Because I dropped seven consecutive albums, and sometimes you gotta take a deep breath and get some more inspiration and motivation and live some life, so you can be able to write from a personal experience and kind of reinvent yourself a little bit. And that’s exactly what happened.

There does seem to be this aggressive push to reinvent yourself on the album. What kind of material were you aiming for while making it?
A lot of subject matter more personal to my life, things that I’m going through. And being very creative with the songs, in terms of trying to stay afloat and kind of do something totally different than the norm of what everybody out here is talking about.  And even when there’s a song talking about my father’s alcoholism — and that’s very personal to me — I figured that maybe there are other people who are going through the same thing. And the message is to make sure you hug your parents and talk to them and tell them you love them, because you never know how long they’re gonna be here.

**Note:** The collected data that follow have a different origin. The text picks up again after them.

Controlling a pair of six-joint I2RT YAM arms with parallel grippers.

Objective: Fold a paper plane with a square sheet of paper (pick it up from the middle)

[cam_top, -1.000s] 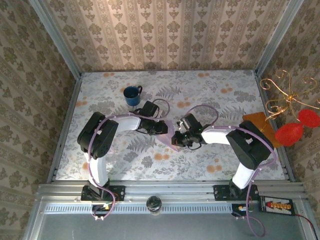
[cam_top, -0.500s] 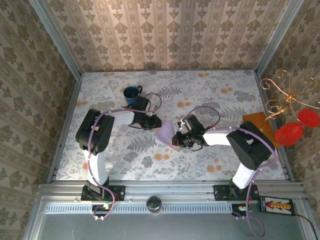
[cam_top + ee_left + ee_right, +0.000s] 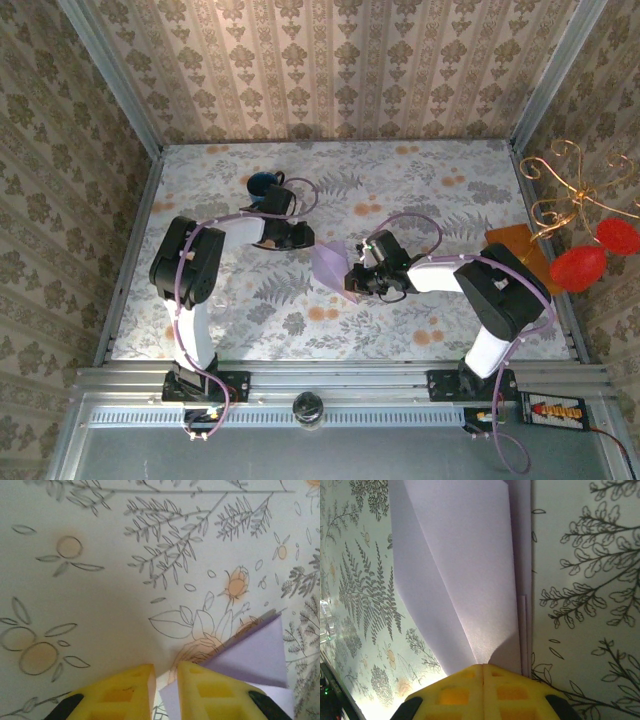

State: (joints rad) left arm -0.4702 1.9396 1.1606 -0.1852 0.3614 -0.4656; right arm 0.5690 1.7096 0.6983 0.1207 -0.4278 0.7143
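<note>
Overhead view, left to right: a dark blue ceramic mug [image 3: 262, 183], partly hidden behind the left arm, stands toward the far left of the pale floral-printed table [image 3: 440, 190]. Just right of it the left gripper [image 3: 300, 238] sits low over the table, beside the pale lilac, creased sheet of paper [image 3: 330, 265]. The sheet lies near the table's middle, between the two grippers. The right gripper [image 3: 353, 280] meets the sheet's right edge. Well to the right, an orange-brown flat rectangle [image 3: 515, 250] lies at the table's edge by a gold wire stand [image 3: 560, 190] carrying red round shapes [image 3: 580, 268].

The left wrist camera adds what the overhead one cannot resolve. The left gripper's [image 3: 165, 669] yellow fingers [image 3: 131, 692] stand a narrow gap apart and hold nothing. The sheet [image 3: 255, 650] lies flat just beside the finger at the right of that view, with a sliver of lilac showing low in the gap.

The right wrist camera shows the right gripper [image 3: 483, 666] with its yellow fingers [image 3: 450, 695] pressed together, pinching the sheet's [image 3: 465, 565] near edge. From the pinch the paper fans away, with a long diagonal crease and layered edges along its right side.
</note>
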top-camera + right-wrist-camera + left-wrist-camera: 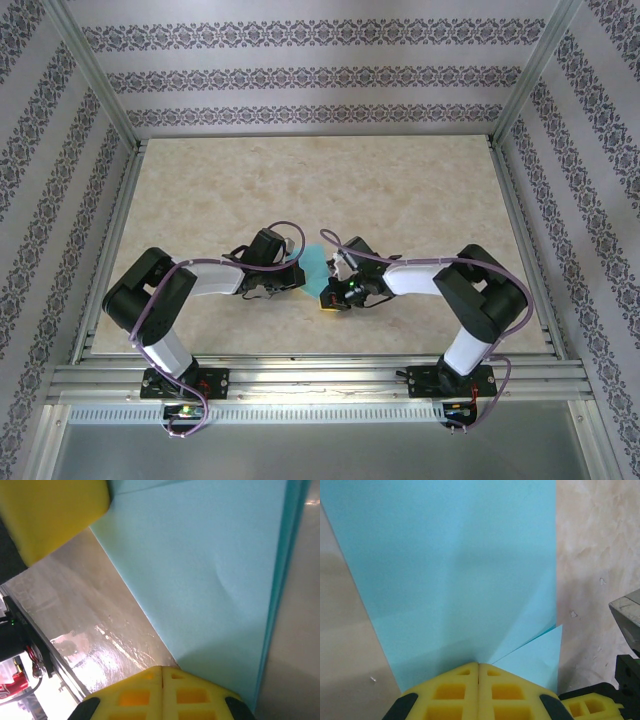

Do you feel you had to drop an album to show people you still understand what rappers are doing today?
[Chuckles.] Some rappers I can understand, some rappers — it is hard. But it’s all art at the end of the day, and to each his own. That’s why we’re able to choose what we want to listen to and what we choose not to listen to. But I’m motivated, and love to even compete against all the new artists. So, whatever I need to do, that’s what keeps me going — that competitive level, and embracing what’s new, and always being conscious of what’s going on.

What can we expect next from the land of Luda?
You know what, man? World domination. [Laughs.] That’s the best way to say it. Right now, everything is focused on this movie and this album. So after that, you can just expect more great music and more great movies, man.